My last evening in Cuba, I had dinner at the Riviera Hotel with Pablo Armando and a stunning 57-year-old woman named Nati Revueltas, the former wife of a prominent doctor. Nati loaned her apartment to Fidel in 1952 so he could plot the attack on Moncada. She helped sew the uniforms that Castro's commandos would wear during the fighting. And on the morning of the attack, she distributed the clandestine 26th of July Movement proclamation to Havana radio stations and newspapers. This evening, as a sometime-diplomat frequently assigned to New York, she sits in front of me, a picture of elegance and refinement. In exquisitely tailored clothes, a cigarette holder in hand, she adjusts her long earrings and continues, in sparkling English, to swoon over her country and her people. As I listen, I think how ridiculous it would be for me to forward my Berkeley friend's concerns about her fashion preferences.

As the waiter clears the table, Ronald Reagan is beaming a special Voice of America speech to Cuba, but few people are paying attention.  At least we aren't, as Nati's stories mix with the strains of "As Times Goes By" coming from the piano in the corner of the restaurant. It is this combination of the old and the new that is confusing about Cuba: the revolutionary, relaxed morality of the youth coexisting side by side with white weddings and elaborate coming-out parties for 15-year-old girls; the bikini-clad dancers in the Tropicana nightclub who are often the same women who tote guns in the militia; the '58 Buicks parked next to Soviet Ladas; the commitment to build socialism and wage differentials and fee scales for the nurseries; the people who praise Fidel and the people who leave en masse from Mariel; Nati's words from the '80s and the tune from the '40s. Cubans probably don't make much of these banal ironies, but foreign reporters must come to terms with them.
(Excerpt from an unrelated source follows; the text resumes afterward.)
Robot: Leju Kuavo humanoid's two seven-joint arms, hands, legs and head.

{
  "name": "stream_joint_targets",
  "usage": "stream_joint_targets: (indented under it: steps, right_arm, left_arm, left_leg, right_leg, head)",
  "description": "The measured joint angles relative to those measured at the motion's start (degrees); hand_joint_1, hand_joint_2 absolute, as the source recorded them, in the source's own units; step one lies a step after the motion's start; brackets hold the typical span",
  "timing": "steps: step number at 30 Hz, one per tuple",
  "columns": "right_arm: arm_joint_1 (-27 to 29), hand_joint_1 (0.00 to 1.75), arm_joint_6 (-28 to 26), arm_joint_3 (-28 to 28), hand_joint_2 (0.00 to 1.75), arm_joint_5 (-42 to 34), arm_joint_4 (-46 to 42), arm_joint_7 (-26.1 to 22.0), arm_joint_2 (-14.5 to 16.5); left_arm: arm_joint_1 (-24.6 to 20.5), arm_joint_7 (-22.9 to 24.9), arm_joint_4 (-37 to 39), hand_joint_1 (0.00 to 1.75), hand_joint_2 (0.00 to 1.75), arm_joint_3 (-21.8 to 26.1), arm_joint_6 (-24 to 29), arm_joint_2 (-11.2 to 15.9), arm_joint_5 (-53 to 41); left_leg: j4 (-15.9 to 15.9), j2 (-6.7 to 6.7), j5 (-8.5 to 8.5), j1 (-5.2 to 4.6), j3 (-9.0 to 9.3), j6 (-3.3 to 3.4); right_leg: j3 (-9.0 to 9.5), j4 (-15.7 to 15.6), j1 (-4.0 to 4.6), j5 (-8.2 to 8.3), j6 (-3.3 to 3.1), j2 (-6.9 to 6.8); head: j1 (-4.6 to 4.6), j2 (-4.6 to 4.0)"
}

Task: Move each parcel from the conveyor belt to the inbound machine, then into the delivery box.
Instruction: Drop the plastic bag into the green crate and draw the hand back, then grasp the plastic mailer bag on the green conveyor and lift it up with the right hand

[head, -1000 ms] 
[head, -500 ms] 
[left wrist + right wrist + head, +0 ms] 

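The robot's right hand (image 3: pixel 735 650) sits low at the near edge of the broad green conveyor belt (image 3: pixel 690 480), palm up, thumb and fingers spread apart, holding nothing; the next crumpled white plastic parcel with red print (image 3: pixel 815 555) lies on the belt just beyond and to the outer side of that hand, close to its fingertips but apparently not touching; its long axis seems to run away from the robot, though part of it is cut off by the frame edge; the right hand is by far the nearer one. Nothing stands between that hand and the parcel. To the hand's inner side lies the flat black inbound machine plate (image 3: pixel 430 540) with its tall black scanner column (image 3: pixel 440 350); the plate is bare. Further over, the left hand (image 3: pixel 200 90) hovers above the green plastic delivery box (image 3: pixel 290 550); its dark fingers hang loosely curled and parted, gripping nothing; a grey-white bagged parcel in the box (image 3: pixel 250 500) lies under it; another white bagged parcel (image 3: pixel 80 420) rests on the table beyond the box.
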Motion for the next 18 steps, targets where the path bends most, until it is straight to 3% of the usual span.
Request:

Pablo senses my anxiety about having to return home and make sense of those about having to draw up on journalistic balance sheets. Pablo gives me a final piece of advice: "If you want to understand Cuba, then listen to this. Reagan sends a spy to Cuba, but after a week the agent returns and tells Reagan there is nothing to be done. His report reads: `You sent me to Cuba to provoke disorder, but Cuba already is chaotic. It is chaotic, but there is no unemployment. There is no unemployment, but nobody works. Nobody works, but all the production plans are surpassed. Production plans are surpassed, but there is nothing to buy. There is nothing to buy, but everyone has everything they need, and in variety. Everyone has everything they need, but they all sit at home and bitch. They all sit at home and bitch, but when Fidel calls them out, they applaud for him and cry for joy and are ready to do whatever he asks them. They do whatever Fidel asks them, and then they come home and bitch some more.' That, my friend, is Cuba."